TASK OBJECTIVE:
Copy exactly the lines of the data below, beginning with the line with "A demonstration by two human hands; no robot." and ending with the line with "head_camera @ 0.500". Pictures are to be omitted.

Saved entries:
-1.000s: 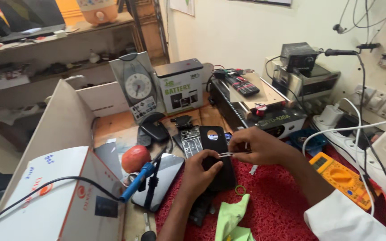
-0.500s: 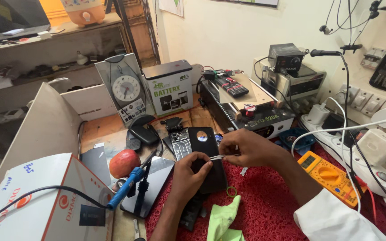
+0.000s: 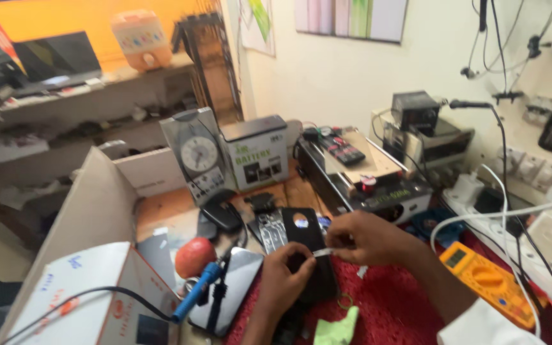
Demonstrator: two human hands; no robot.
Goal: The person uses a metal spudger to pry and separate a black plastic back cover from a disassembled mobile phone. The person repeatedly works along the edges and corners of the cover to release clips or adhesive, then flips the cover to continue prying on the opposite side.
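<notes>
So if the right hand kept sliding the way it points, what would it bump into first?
The right hand points leftward across the black phone. It would likely first meet the left hand, whose fingertips already hold the same small strip. Depth is hard to judge here.

My wooden tabletop (image 3: 174,207) is carrying a red mat (image 3: 404,313), a small clock (image 3: 198,156), a cardboard box (image 3: 257,150), a red ball (image 3: 194,257) and a yellow multimeter (image 3: 487,284) lying flat.
</notes>
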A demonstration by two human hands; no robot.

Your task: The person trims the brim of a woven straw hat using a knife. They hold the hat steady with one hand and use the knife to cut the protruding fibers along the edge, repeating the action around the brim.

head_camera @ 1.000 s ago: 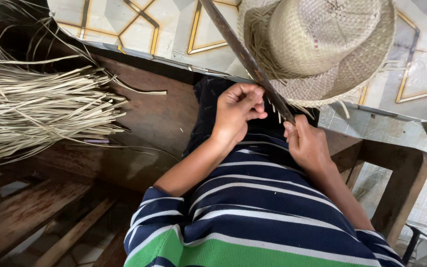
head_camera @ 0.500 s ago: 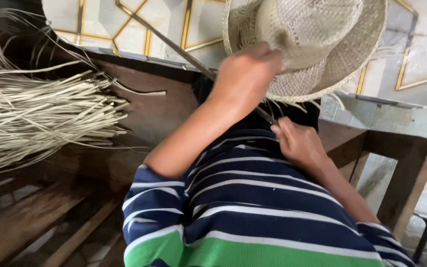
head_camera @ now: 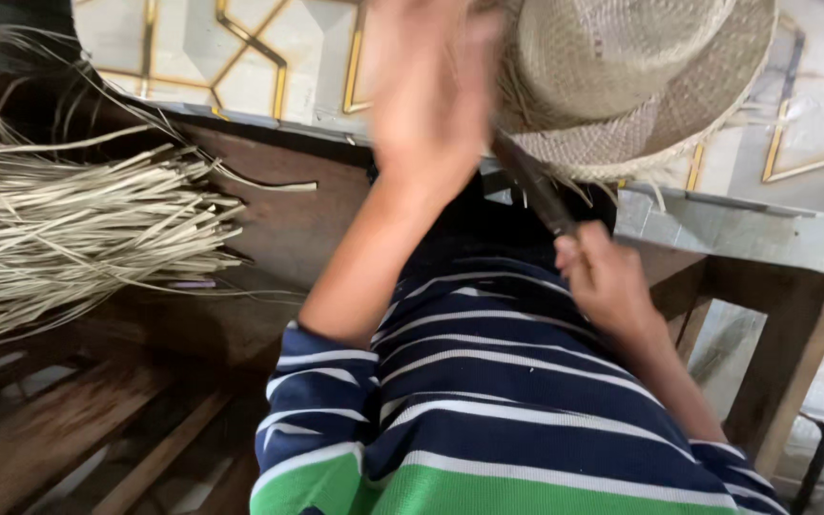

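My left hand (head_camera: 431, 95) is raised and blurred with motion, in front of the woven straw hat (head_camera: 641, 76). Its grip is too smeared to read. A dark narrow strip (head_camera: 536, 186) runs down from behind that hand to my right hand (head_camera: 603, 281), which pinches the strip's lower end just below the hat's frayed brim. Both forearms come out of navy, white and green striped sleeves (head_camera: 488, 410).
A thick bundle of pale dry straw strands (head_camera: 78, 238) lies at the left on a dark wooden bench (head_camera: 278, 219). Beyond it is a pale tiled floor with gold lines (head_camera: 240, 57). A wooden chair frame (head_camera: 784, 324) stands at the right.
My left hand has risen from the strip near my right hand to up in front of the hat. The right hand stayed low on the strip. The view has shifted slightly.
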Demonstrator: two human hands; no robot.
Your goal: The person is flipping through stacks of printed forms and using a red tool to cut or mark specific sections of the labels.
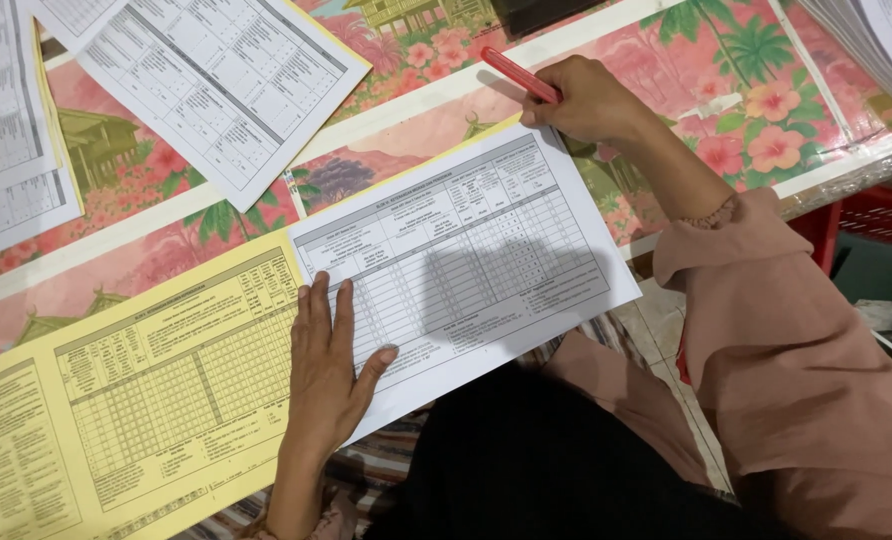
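The right hand (591, 100) has its grip closed around a red pen (519, 75), the fingers curled tight about the lower end while the barrel slants up and to the left, out past the knuckles. The pen tip is hidden under the fingers, just at the top right corner of a white form sheet (466, 255) printed with a grid of small boxes. That sheet lies tilted on the bench (666, 60), which is covered by a pink cloth with flowers and palm trees. The left hand (331, 365) lies flat and open on the sheet's lower left edge, fingers together and pointing up, thumb spread to the right, holding nothing but pressing the paper down. Under the white sheet and stretching left lies a yellow form sheet (126, 400) with a similar grid. More white printed sheets (221, 85) lie further up the bench, well apart from both hands. A pink sleeve (766, 330) covers the right arm.
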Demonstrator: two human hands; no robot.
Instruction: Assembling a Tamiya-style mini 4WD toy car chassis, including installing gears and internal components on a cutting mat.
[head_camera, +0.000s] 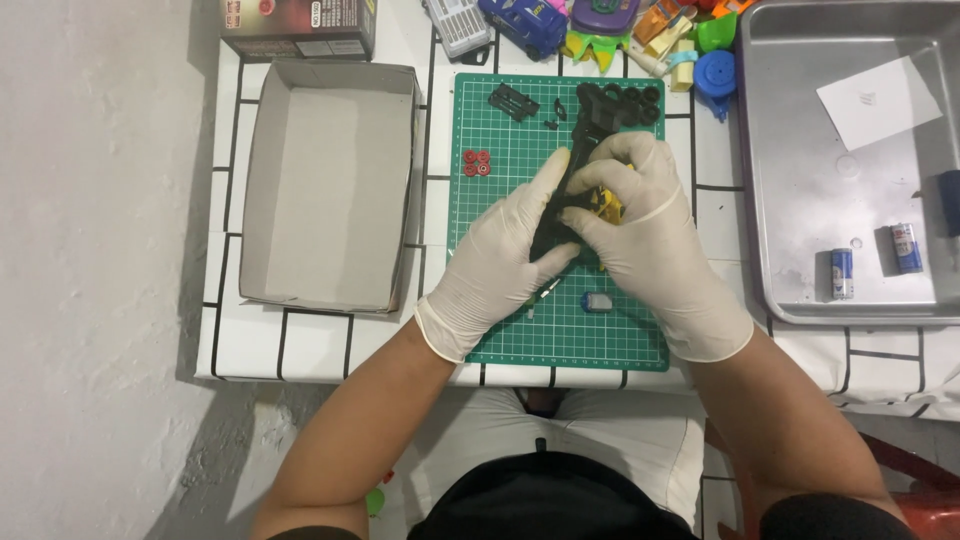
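Green cutting mat (500, 200) fills centre frame. Your gloved left hand (500, 255) and right hand (640, 225) both clasp a black toy chassis (585, 135). It looks light, rigid plastic; hold its long sides.

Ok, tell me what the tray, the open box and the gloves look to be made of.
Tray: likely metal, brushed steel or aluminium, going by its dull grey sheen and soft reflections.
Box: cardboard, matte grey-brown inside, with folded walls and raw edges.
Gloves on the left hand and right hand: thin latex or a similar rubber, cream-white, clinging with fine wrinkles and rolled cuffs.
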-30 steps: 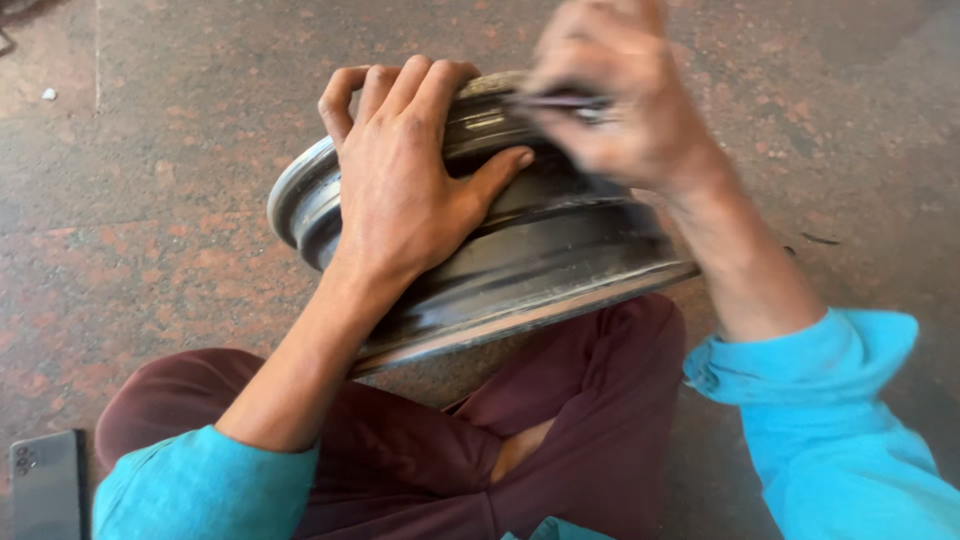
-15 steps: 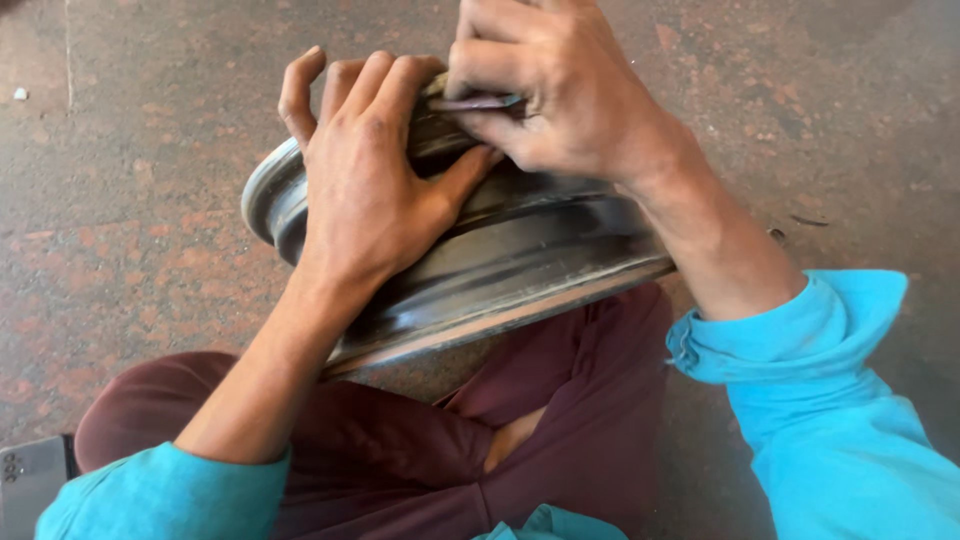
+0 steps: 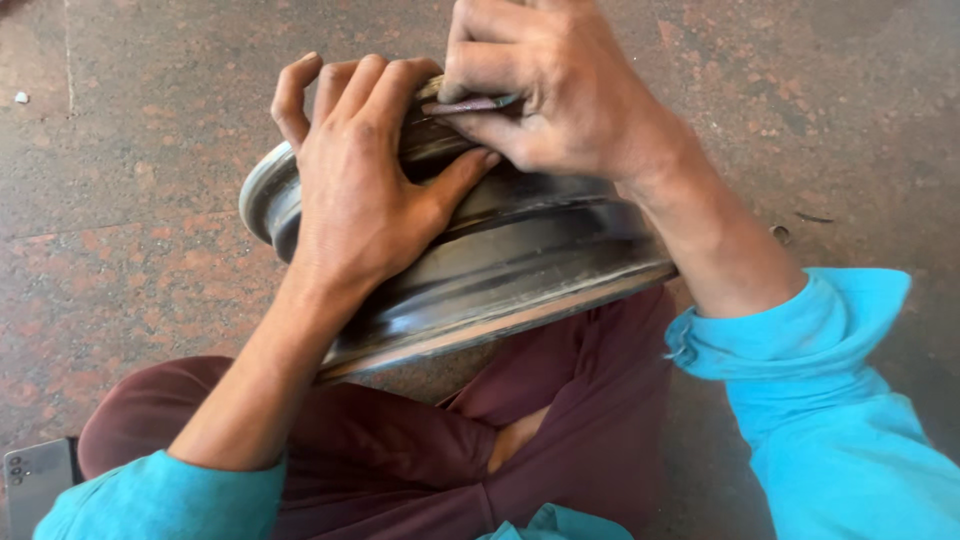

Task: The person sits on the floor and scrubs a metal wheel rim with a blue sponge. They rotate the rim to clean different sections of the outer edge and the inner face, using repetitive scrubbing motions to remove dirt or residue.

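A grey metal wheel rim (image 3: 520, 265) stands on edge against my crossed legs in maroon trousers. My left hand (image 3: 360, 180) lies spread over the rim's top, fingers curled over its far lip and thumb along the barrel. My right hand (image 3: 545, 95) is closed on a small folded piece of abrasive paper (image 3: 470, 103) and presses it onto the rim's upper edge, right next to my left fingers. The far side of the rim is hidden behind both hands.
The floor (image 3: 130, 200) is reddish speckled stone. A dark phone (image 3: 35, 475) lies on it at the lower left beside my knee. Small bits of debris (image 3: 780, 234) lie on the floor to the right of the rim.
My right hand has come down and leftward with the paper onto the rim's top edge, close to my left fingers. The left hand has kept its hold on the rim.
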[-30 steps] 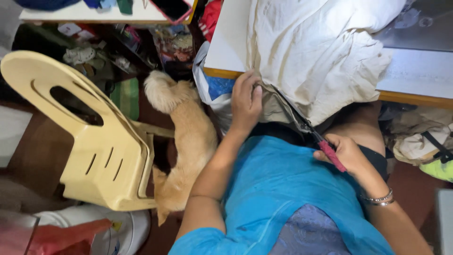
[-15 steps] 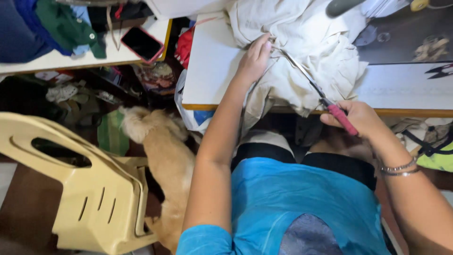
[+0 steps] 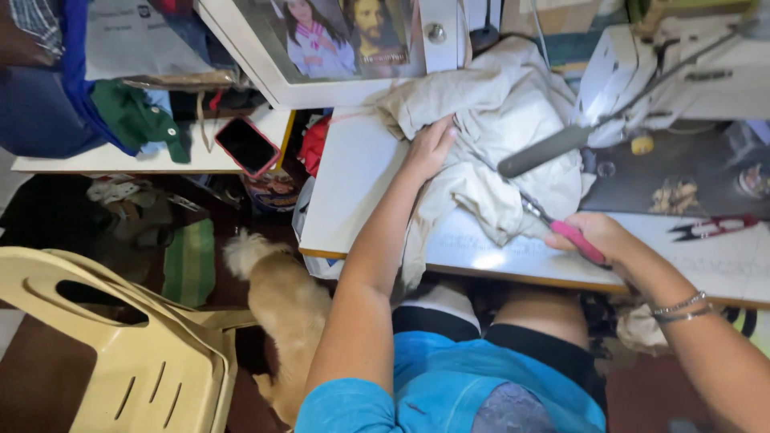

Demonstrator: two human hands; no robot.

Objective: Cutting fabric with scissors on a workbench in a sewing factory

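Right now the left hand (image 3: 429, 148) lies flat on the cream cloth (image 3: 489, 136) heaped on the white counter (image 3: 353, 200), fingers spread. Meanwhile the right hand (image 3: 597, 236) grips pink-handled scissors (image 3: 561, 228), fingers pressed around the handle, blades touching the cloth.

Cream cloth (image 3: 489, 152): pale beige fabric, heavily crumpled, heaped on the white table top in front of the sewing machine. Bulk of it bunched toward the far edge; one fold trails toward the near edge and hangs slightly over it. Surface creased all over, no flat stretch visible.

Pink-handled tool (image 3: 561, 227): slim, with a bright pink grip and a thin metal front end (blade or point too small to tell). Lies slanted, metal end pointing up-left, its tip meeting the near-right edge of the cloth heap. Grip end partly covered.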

YOUR RESPONSE:
A demonstration by two human hands; no robot.

Your task: The person trims the brim of a woven straw hat using a knife. They hold the hat steady with one hand and use the knife to cut the protruding fibers along the edge, repeating the action around the brim.

head_camera @ 1.000 s ago: 
head_camera @ 0.500 s ago: 

The exercise calls for nothing more.